* Try it *
Extract the complete listing and repeat it word for word.

Records shown below:

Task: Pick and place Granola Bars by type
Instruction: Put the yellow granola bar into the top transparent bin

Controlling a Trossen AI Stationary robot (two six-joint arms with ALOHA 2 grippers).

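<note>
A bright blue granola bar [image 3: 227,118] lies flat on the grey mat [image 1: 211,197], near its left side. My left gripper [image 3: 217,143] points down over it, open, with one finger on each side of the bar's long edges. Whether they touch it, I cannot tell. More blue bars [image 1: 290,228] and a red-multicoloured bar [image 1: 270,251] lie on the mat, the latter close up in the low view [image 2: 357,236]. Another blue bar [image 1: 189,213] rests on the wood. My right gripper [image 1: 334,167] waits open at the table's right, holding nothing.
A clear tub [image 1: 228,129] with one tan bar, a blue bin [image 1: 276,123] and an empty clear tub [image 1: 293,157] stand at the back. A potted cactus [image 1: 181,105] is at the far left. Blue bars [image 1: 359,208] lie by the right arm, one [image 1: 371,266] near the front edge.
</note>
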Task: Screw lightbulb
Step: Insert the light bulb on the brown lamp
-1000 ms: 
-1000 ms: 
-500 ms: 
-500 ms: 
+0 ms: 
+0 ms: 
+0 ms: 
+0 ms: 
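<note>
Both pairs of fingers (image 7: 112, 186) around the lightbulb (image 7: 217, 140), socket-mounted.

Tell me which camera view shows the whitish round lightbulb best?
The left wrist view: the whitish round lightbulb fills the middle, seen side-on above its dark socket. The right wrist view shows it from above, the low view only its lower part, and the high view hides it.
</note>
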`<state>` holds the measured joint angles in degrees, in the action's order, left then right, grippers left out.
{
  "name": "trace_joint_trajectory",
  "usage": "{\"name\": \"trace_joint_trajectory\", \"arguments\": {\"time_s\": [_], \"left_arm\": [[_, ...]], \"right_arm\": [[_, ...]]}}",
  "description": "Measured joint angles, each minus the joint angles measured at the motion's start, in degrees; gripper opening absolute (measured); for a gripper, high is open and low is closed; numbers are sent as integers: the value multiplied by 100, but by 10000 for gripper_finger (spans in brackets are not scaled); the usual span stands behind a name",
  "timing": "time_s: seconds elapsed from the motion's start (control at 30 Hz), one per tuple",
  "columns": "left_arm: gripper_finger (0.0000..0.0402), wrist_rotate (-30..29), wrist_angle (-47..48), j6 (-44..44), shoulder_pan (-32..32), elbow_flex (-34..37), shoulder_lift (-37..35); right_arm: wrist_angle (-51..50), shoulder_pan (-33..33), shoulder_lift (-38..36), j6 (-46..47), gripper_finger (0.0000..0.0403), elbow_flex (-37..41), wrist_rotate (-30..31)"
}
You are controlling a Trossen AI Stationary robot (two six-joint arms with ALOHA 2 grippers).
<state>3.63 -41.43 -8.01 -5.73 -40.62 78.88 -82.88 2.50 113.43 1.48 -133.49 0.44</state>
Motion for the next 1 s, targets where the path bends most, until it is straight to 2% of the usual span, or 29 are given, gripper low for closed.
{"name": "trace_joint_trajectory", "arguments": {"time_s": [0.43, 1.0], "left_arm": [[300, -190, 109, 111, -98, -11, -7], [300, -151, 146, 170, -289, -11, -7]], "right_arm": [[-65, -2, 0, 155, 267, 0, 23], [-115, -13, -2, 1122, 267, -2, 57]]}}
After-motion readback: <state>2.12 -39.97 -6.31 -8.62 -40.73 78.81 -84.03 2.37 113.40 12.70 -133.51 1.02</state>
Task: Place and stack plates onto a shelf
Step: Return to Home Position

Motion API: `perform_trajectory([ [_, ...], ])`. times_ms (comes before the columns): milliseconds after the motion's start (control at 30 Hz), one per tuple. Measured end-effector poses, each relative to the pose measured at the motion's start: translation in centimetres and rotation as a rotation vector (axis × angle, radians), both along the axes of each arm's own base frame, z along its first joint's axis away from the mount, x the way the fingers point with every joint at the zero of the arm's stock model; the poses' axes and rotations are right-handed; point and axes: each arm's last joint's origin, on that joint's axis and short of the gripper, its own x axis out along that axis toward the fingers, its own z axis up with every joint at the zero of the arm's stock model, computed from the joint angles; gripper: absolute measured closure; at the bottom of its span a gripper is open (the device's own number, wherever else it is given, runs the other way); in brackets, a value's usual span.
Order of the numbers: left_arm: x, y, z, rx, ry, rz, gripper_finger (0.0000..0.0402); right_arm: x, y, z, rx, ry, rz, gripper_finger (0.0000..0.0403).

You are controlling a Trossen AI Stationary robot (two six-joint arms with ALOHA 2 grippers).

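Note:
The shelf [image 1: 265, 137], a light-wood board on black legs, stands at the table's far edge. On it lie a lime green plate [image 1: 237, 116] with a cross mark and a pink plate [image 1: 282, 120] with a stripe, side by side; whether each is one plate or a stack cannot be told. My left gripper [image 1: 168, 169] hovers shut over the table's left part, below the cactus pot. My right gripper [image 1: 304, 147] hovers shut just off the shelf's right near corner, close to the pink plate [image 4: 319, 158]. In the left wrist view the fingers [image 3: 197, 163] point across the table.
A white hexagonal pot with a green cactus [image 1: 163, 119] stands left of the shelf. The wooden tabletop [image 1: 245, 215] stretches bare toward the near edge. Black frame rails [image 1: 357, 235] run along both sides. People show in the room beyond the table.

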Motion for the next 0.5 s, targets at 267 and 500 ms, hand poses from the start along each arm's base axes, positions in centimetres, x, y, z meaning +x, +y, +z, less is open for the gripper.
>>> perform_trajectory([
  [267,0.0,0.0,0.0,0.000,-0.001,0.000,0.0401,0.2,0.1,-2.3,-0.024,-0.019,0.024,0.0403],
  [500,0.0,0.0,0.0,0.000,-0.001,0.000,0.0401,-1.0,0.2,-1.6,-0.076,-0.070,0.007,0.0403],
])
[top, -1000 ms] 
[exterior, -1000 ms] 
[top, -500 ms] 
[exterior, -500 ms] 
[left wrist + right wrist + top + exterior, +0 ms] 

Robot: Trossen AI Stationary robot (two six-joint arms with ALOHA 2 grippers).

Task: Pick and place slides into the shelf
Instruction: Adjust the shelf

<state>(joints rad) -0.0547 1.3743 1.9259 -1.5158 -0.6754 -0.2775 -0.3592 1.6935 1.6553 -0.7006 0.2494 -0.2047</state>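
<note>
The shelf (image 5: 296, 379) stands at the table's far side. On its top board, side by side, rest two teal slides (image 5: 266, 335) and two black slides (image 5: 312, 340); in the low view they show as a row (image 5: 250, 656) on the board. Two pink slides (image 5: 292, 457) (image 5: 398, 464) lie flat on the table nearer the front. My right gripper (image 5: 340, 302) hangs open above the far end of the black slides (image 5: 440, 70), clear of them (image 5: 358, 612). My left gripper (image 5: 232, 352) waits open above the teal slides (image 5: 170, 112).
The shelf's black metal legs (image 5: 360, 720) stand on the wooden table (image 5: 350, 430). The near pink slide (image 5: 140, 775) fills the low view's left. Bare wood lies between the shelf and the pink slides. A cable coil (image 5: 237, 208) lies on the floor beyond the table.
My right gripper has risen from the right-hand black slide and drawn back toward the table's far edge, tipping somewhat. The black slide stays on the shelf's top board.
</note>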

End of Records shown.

* Task solution *
Task: Pick and place Granola Bars by type
Instruction: Put the yellow granola bar into the top transparent bin

Controlling a Trossen AI Stationary robot (two six-joint arms with ALOHA 2 grippers).

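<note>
A bright blue granola bar [image 3: 227,118] lies flat on the grey mat [image 1: 211,197], near its left side. My left gripper [image 3: 217,143] points down over it, open, with one finger on each side of the bar's long edges. Whether they touch it, I cannot tell. More blue bars [image 1: 290,228] and a red-multicoloured bar [image 1: 270,251] lie on the mat, the latter close up in the low view [image 2: 357,236]. Another blue bar [image 1: 189,213] rests on the wood. My right gripper [image 1: 334,167] waits open at the table's right, holding nothing.
A clear tub [image 1: 228,129] with one tan bar, a blue bin [image 1: 276,123] and an empty clear tub [image 1: 293,157] stand at the back. A potted cactus [image 1: 181,105] is at the far left. Blue bars [image 1: 359,208] lie by the right arm, one [image 1: 371,266] near the front edge.
</note>
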Task: Screw lightbulb
Step: Insert the light bulb on the brown lamp
-1000 ms: 
-1000 ms: 
-500 ms: 
-500 ms: 
+0 ms: 
+0 ms: 
+0 ms: 
+0 ms: 
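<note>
Both pairs of fingers (image 7: 112, 186) around the lightbulb (image 7: 217, 140), socket-mounted.

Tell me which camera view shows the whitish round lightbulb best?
The left wrist view: the whitish round lightbulb fills the middle, seen side-on above its dark socket. The right wrist view shows it from above, the low view only its lower part, and the high view hides it.
</note>
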`<state>` holds the measured joint angles in degrees, in the action's order, left then right, grippers left out.
{
  "name": "trace_joint_trajectory",
  "usage": "{\"name\": \"trace_joint_trajectory\", \"arguments\": {\"time_s\": [_], \"left_arm\": [[_, ...]], \"right_arm\": [[_, ...]]}}",
  "description": "Measured joint angles, each minus the joint angles measured at the motion's start, in degrees; gripper opening absolute (measured); for a gripper, high is open and low is closed; numbers are sent as integers: the value multiplied by 100, but by 10000 for gripper_finger (spans in brackets are not scaled); the usual span stands behind a name",
  "timing": "time_s: seconds elapsed from the motion's start (control at 30 Hz), one per tuple",
  "columns": "left_arm: gripper_finger (0.0000..0.0402), wrist_rotate (-30..29), wrist_angle (-47..48), j6 (-44..44), shoulder_pan (-32..32), elbow_flex (-34..37), shoulder_lift (-37..35); right_arm: wrist_angle (-51..50), shoulder_pan (-33..33), shoulder_lift (-38..36), j6 (-46..47), gripper_finger (0.0000..0.0403), elbow_flex (-37..41), wrist_rotate (-30..31)"
}
You are controlling a Trossen AI Stationary robot (two six-joint arms with ALOHA 2 grippers).
<state>3.63 -41.43 -8.01 -5.73 -40.62 78.88 -82.88 2.50 113.43 1.48 -133.49 0.44</state>
Motion for the next 1 s, targets where the path bends most, until it is straight to 2% of the usual span, or 29 are given, gripper low for closed.
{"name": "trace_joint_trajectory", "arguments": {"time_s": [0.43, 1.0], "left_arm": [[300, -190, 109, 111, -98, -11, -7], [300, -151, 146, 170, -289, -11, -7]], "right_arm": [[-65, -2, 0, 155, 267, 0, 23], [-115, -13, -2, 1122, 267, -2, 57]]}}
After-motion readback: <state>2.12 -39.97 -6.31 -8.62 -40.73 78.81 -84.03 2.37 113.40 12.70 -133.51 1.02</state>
Task: Place and stack plates onto a shelf
Step: Return to Home Position

Motion API: `perform_trajectory([ [_, ...], ])`. times_ms (comes before the columns): milliseconds after the motion's start (control at 30 Hz), one per tuple. Measured end-effector poses, each relative to the pose measured at the motion's start: translation in centimetres and rotation as a rotation vector (axis × angle, radians), both along the axes of each arm's own base frame, z along its first joint's axis away from the mount, x the way the fingers point with every joint at the zero of the arm's stock model; the poses' axes and rotations are right-handed; point and axes: each arm's last joint's origin, on that joint's axis and short of the gripper, its own x axis out along that axis toward the fingers, its own z axis up with every joint at the zero of the arm's stock model, computed from the joint angles; gripper: absolute measured closure; at the bottom of its span a gripper is open (the device's own number, wherever else it is given, runs the other way); in brackets, a value's usual span.
Order of the numbers: left_arm: x, y, z, rx, ry, rz, gripper_finger (0.0000..0.0402); right_arm: x, y, z, rx, ry, rz, gripper_finger (0.0000..0.0403).

You are controlling a Trossen AI Stationary robot (two six-joint arms with ALOHA 2 grippers).

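Note:
The shelf [image 1: 265, 137], a light-wood board on black legs, stands at the table's far edge. On it lie a lime green plate [image 1: 237, 116] with a cross mark and a pink plate [image 1: 282, 120] with a stripe, side by side; whether each is one plate or a stack cannot be told. My left gripper [image 1: 168, 169] hovers shut over the table's left part, below the cactus pot. My right gripper [image 1: 304, 147] hovers shut just off the shelf's right near corner, close to the pink plate [image 4: 319, 158]. In the left wrist view the fingers [image 3: 197, 163] point across the table.
A white hexagonal pot with a green cactus [image 1: 163, 119] stands left of the shelf. The wooden tabletop [image 1: 245, 215] stretches bare toward the near edge. Black frame rails [image 1: 357, 235] run along both sides. People show in the room beyond the table.
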
Motion for the next 0.5 s, targets at 267 and 500 ms, hand poses from the start along each arm's base axes, positions in centimetres, x, y, z meaning +x, +y, +z, less is open for the gripper.
>>> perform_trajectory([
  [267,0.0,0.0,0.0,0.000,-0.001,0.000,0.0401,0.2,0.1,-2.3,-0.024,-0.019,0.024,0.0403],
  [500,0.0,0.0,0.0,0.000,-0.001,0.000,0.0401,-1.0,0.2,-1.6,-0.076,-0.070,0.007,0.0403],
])
[top, -1000 ms] 
[exterior, -1000 ms] 
[top, -500 ms] 
[exterior, -500 ms] 
[left wrist + right wrist + top + exterior, +0 ms] 

Robot: Trossen AI Stationary robot (two six-joint arms with ALOHA 2 grippers).

Task: Pick and place slides into the shelf
Instruction: Adjust the shelf

<state>(joints rad) -0.0547 1.3743 1.9259 -1.5158 -0.6754 -0.2775 -0.3592 1.6935 1.6553 -0.7006 0.2494 -0.2047</state>
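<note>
The shelf (image 5: 296, 379) stands at the table's far side. On its top board, side by side, rest two teal slides (image 5: 266, 335) and two black slides (image 5: 312, 340); in the low view they show as a row (image 5: 250, 656) on the board. Two pink slides (image 5: 292, 457) (image 5: 398, 464) lie flat on the table nearer the front. My right gripper (image 5: 340, 302) hangs open above the far end of the black slides (image 5: 440, 70), clear of them (image 5: 358, 612). My left gripper (image 5: 232, 352) waits open above the teal slides (image 5: 170, 112).
The shelf's black metal legs (image 5: 360, 720) stand on the wooden table (image 5: 350, 430). The near pink slide (image 5: 140, 775) fills the low view's left. Bare wood lies between the shelf and the pink slides. A cable coil (image 5: 237, 208) lies on the floor beyond the table.
My right gripper has risen from the right-hand black slide and drawn back toward the table's far edge, tipping somewhat. The black slide stays on the shelf's top board.
</note>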

The exercise asks for nothing further.